Figaro and Susanna are to be married. But Count Almaviva has his own plans for his wife’s maid. Despite his statement to the contrary, the Count has absolutely no intention of renouncing his right, as lord of the manor, to bed whoever he likes in his household and that includes his servants on their wedding night. And so begins a sequence of madcap schemes - hiding in cupboards, sending false love letters and donning improbable disguises - all designed to humiliate Almaviva, but which have the rest of characters tying themselves up in knots too.

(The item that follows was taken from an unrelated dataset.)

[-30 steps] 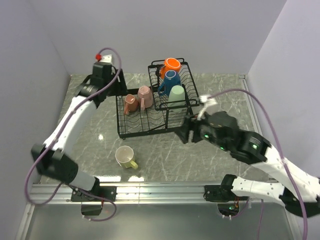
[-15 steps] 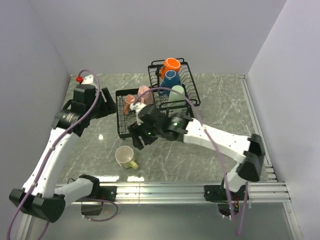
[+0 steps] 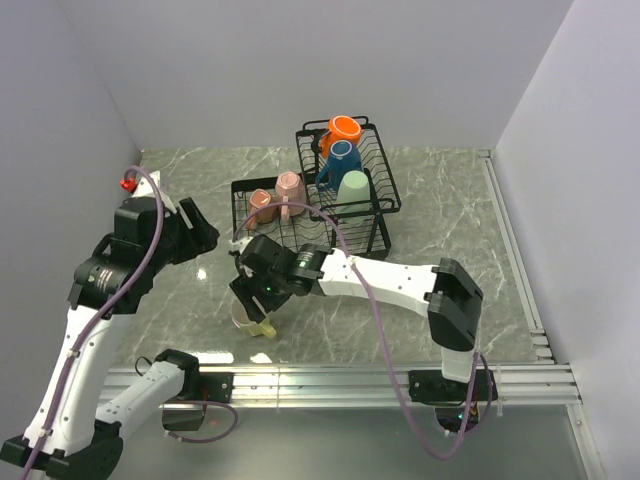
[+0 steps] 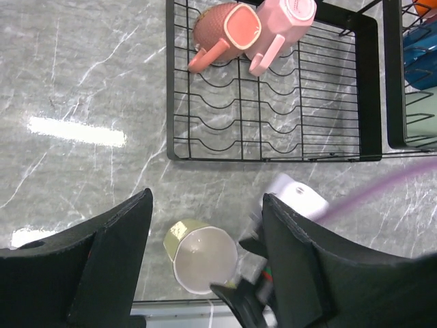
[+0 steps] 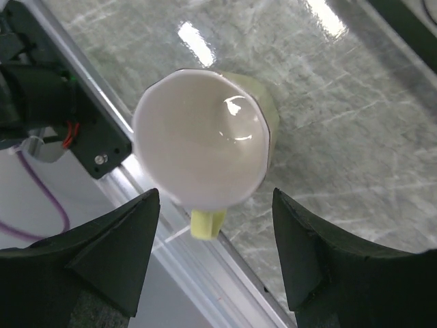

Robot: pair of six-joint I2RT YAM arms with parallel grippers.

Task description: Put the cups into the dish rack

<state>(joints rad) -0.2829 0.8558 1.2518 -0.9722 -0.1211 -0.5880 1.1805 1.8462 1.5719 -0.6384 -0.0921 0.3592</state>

From the opening notes of the overture, which anticipate the frenzy ahead, through to the final aria, which provides the opera with its most tender moment, Mozart does not waste a single note. Neither does he aim for pure comedy. The Marriage of Figaro has the power to make us laugh and cry, and it is those who have lost in love - the Countess when she laments what has become of her own marriage in “Dove sono i bei momenti” and the Count when he begs his wife to forgive his philandering as he sings “Contessa perdono” - for whom Mozart reserves his best music.
The premiere of The Marriage of Figaro was held on 1 May 1786 at the Burgtheater in Vienna. It is astonishing to think that its initial run lasted only nine nights; however, the reason was not due to any shortcomings on Mozart’s part, but because those who were supporters of the composer’s rivals came to deliberately disrupt the opera with their boos and catcalls. How things have changed. More than two hundred years later, The Marriage of Figaro is one of the most regularly performed works in the repertory and certain to receive a rapturous reception on its return to Vienna at the Volksoper Wien.